An exact copy of the lines of the listing below between the "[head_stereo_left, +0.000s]" line and the "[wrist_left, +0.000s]" line, both included, is the whole answer; please omit the pictures.
++++++++++
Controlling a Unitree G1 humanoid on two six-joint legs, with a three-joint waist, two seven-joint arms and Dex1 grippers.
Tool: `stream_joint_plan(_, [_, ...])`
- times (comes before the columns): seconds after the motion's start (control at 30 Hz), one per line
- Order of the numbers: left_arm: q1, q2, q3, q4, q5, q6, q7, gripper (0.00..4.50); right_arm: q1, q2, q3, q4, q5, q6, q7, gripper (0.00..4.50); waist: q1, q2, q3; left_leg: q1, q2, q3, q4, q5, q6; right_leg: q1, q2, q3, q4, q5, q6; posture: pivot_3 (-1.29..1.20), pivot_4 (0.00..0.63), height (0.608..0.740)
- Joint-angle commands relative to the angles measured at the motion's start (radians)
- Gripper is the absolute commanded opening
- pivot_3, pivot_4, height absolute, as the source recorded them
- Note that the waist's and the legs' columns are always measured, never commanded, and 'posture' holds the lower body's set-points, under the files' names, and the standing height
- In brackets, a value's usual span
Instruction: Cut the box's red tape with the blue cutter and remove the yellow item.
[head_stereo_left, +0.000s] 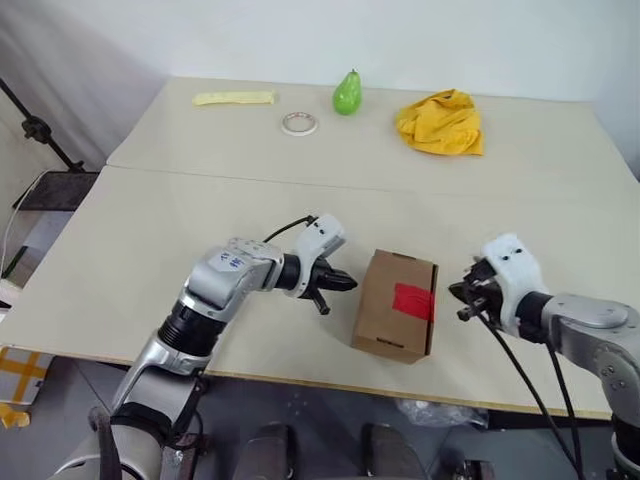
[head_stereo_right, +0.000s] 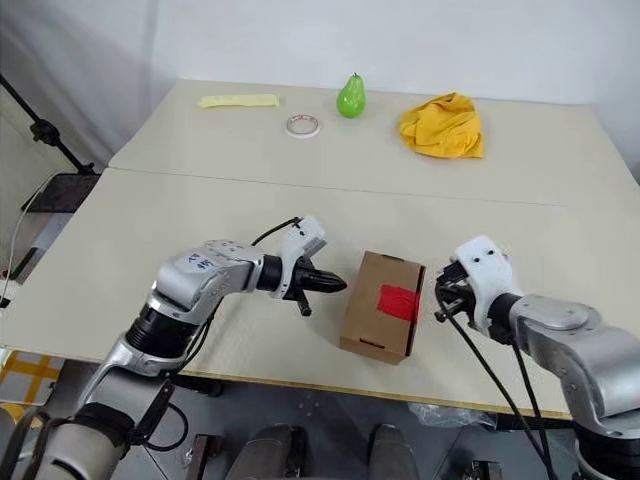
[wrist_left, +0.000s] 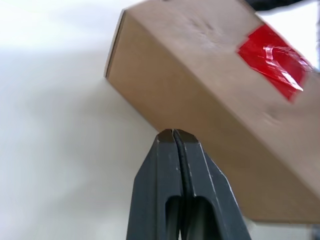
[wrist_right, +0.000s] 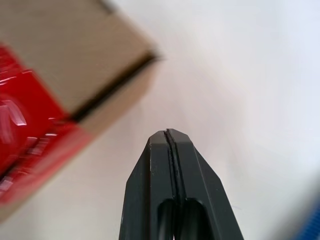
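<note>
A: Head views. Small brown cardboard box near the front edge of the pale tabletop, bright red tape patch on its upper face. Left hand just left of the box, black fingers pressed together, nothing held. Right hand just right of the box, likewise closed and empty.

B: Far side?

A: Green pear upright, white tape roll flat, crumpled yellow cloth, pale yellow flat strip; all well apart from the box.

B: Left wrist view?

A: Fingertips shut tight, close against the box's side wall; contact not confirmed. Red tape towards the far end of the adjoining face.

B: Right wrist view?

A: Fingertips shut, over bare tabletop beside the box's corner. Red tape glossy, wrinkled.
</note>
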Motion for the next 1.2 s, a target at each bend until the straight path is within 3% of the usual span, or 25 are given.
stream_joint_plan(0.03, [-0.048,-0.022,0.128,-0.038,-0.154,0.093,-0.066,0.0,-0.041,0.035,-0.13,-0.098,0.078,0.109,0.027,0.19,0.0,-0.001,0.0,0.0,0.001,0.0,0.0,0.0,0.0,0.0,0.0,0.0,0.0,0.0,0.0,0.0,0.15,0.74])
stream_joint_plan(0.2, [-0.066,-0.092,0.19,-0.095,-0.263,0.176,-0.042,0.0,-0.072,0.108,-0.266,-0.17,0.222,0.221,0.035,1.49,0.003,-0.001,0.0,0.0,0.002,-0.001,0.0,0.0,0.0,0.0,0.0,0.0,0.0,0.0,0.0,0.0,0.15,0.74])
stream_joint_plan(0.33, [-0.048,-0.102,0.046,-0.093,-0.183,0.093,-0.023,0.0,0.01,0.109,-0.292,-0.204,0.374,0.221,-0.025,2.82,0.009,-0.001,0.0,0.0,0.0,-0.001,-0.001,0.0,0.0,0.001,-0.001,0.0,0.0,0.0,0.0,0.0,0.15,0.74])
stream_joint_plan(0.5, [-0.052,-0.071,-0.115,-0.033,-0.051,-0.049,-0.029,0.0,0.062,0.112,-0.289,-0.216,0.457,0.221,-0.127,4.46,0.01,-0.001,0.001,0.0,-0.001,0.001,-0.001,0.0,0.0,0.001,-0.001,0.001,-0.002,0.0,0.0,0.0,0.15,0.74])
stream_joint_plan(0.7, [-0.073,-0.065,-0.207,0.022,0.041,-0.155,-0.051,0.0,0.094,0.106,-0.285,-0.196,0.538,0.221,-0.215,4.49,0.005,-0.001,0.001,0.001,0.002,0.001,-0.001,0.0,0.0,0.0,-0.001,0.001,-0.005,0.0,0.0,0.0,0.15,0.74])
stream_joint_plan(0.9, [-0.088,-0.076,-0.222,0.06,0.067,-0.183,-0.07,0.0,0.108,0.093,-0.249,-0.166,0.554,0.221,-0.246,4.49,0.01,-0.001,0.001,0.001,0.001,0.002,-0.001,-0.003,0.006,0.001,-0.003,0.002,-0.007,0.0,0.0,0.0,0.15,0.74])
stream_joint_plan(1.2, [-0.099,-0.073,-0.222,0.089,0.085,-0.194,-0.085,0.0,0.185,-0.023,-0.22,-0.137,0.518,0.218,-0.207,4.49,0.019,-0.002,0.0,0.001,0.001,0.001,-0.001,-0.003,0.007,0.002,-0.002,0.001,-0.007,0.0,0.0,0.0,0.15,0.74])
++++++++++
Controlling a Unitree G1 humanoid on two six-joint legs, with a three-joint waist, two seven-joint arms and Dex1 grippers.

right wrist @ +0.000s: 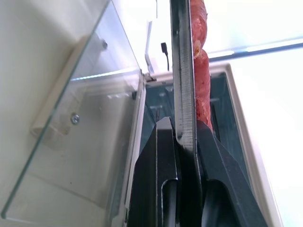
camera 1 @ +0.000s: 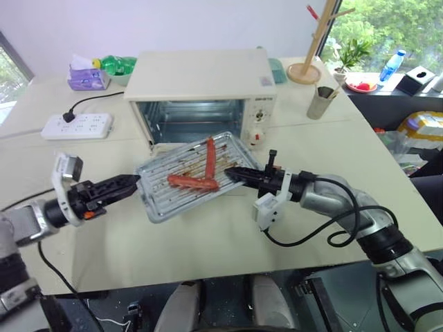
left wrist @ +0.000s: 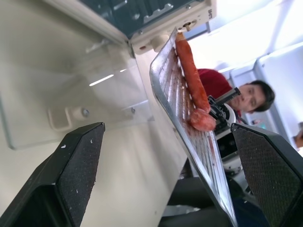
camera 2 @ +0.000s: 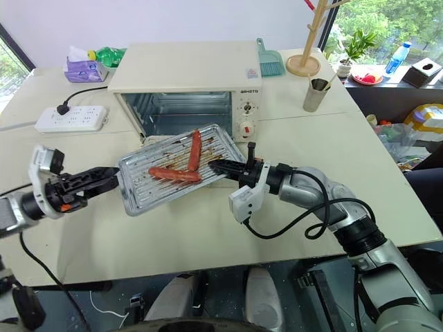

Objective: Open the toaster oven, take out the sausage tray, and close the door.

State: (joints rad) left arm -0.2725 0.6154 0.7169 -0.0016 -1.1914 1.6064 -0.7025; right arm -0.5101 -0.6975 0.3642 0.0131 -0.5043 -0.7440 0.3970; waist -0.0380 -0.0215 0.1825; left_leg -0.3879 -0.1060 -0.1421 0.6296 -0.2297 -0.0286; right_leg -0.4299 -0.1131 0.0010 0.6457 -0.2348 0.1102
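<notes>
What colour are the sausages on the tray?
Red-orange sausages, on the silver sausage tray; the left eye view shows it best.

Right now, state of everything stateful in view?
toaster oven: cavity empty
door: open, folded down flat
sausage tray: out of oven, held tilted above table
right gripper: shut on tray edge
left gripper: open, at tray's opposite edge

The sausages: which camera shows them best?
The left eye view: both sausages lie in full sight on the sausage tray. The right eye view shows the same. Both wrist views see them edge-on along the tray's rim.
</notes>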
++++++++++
Solution to this task:
[head_stereo_left, +0.000s] 
[head_stereo_right, +0.000s] 
[wrist_left, +0.000s] 

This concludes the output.